PROVIDED DATA:

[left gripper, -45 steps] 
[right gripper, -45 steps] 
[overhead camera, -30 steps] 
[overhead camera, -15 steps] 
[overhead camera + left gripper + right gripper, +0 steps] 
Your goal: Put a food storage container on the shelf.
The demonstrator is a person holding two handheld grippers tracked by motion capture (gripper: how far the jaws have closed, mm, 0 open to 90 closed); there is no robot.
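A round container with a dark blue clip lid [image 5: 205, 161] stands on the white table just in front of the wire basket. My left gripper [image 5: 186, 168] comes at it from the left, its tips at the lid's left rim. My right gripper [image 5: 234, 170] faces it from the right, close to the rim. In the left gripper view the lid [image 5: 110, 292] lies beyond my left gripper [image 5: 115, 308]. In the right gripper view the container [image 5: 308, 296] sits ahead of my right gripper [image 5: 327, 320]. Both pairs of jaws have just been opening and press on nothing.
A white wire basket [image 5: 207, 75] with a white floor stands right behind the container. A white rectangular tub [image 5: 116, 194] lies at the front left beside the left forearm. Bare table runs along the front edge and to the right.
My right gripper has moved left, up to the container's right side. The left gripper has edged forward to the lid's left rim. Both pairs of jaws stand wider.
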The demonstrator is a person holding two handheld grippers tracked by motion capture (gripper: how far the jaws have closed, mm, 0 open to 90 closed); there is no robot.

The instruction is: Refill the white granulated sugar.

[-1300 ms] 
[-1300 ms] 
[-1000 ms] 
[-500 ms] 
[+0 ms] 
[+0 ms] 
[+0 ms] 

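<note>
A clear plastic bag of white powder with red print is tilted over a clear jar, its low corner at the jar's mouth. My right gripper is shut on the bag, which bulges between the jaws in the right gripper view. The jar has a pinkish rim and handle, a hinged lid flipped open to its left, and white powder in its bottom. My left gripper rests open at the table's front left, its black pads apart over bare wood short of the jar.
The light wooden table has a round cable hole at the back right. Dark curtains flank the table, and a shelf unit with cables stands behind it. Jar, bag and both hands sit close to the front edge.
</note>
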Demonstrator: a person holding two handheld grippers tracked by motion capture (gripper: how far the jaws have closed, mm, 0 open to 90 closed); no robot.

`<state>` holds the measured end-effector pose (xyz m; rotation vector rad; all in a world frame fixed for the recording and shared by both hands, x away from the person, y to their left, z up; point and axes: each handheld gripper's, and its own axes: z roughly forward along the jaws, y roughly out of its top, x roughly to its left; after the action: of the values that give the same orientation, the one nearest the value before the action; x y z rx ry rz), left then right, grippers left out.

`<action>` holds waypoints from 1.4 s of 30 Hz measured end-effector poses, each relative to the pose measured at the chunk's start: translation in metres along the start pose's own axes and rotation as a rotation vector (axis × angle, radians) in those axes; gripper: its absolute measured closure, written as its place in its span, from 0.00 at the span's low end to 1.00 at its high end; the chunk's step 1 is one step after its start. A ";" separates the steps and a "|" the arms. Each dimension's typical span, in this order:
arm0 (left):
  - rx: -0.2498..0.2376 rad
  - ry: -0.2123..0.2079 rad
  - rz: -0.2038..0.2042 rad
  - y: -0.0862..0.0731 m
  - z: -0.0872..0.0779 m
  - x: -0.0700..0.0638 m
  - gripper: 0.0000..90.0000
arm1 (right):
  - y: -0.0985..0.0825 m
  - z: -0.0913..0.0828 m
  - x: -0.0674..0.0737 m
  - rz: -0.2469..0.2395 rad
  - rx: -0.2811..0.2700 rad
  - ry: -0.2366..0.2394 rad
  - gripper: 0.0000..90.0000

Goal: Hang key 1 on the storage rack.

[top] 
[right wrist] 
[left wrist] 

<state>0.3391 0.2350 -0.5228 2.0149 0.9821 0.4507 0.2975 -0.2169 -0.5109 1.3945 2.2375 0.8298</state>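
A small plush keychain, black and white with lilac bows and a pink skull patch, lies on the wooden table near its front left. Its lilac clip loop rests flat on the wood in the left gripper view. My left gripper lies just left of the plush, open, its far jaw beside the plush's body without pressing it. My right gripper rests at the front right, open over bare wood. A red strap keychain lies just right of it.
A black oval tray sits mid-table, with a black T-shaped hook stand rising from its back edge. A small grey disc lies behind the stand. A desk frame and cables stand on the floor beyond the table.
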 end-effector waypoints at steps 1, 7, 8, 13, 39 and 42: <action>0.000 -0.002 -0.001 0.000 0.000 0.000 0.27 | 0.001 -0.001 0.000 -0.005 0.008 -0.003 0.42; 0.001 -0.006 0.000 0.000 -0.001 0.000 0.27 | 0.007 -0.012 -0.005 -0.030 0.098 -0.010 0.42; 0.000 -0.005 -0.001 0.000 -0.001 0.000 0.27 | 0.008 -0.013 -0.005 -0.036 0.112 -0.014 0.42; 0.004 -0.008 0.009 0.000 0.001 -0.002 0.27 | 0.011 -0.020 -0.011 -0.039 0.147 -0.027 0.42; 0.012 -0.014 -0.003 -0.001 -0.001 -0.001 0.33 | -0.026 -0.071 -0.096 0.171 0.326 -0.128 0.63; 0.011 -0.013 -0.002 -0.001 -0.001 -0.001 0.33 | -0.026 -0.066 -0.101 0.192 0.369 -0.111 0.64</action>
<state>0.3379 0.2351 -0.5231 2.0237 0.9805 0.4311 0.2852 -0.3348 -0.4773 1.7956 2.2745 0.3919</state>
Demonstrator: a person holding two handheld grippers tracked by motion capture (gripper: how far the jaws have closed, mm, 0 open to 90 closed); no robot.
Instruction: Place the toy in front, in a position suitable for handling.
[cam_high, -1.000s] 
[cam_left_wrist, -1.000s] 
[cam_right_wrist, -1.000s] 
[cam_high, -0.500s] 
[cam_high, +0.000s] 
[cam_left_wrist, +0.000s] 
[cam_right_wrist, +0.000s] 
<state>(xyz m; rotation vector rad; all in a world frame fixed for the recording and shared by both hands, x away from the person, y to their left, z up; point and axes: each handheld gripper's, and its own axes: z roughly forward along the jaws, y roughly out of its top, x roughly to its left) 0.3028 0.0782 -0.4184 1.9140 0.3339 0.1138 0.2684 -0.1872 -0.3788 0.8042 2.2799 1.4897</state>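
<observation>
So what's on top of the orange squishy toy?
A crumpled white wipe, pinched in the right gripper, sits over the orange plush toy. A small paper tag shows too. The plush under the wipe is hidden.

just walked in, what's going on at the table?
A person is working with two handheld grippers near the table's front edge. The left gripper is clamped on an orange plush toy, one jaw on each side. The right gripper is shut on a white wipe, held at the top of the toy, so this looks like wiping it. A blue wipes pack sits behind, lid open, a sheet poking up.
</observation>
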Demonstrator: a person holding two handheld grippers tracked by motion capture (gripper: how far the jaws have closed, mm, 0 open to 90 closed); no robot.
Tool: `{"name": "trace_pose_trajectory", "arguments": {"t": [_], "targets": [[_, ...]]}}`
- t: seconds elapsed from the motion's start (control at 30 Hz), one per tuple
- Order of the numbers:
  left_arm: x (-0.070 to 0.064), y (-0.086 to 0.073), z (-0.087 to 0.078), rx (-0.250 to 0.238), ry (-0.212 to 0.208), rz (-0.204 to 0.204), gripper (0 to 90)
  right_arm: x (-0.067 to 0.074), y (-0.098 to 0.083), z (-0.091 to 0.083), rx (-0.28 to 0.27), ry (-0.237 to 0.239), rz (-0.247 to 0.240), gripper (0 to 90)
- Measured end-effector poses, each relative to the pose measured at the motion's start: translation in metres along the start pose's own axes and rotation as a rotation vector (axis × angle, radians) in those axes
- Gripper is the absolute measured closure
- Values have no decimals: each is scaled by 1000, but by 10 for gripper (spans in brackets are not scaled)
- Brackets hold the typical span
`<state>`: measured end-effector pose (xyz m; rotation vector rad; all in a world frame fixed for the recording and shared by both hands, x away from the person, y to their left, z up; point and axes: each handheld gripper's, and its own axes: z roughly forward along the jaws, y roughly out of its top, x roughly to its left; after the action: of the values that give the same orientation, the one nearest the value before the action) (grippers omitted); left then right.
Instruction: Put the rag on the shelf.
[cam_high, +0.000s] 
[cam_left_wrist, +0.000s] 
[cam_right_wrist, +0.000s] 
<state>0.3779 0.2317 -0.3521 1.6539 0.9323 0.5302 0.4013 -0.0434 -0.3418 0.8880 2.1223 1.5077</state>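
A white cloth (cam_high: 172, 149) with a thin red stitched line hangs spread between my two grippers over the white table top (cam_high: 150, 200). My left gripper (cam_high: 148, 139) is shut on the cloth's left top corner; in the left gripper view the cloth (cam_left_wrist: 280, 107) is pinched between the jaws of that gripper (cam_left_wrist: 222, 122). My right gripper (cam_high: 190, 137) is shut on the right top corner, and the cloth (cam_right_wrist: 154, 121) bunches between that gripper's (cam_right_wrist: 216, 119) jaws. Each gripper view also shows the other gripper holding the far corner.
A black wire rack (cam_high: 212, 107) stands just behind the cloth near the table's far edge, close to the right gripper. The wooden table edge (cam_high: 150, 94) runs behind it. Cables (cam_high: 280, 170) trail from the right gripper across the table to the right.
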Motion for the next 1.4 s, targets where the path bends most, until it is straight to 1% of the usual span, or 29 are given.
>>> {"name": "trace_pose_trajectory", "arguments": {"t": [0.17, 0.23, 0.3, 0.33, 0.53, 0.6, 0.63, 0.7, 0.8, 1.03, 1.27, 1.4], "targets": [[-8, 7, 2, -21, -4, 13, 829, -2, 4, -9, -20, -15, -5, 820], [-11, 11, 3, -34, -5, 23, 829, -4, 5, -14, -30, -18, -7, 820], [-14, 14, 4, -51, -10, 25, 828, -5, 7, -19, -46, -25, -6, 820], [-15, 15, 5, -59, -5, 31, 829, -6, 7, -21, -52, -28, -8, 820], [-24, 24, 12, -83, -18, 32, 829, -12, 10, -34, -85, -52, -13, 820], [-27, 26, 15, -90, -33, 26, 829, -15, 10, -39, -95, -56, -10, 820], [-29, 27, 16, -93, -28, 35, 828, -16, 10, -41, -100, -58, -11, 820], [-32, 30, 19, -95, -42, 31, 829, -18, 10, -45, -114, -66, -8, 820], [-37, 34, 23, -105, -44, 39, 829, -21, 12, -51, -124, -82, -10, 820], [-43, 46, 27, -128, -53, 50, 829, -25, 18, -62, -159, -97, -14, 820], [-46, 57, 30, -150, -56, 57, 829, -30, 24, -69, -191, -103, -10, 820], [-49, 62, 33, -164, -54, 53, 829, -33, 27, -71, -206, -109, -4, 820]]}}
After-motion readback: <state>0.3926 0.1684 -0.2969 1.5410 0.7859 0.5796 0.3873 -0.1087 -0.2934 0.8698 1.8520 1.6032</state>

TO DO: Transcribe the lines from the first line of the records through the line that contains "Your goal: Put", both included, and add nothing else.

TASK RESULT:
[left gripper, -45 steps] 
[right gripper, -45 steps] 
[overhead camera, -30 steps] 
[overhead camera, -15 steps] 
[overhead camera + left gripper + right gripper, +0 steps] 
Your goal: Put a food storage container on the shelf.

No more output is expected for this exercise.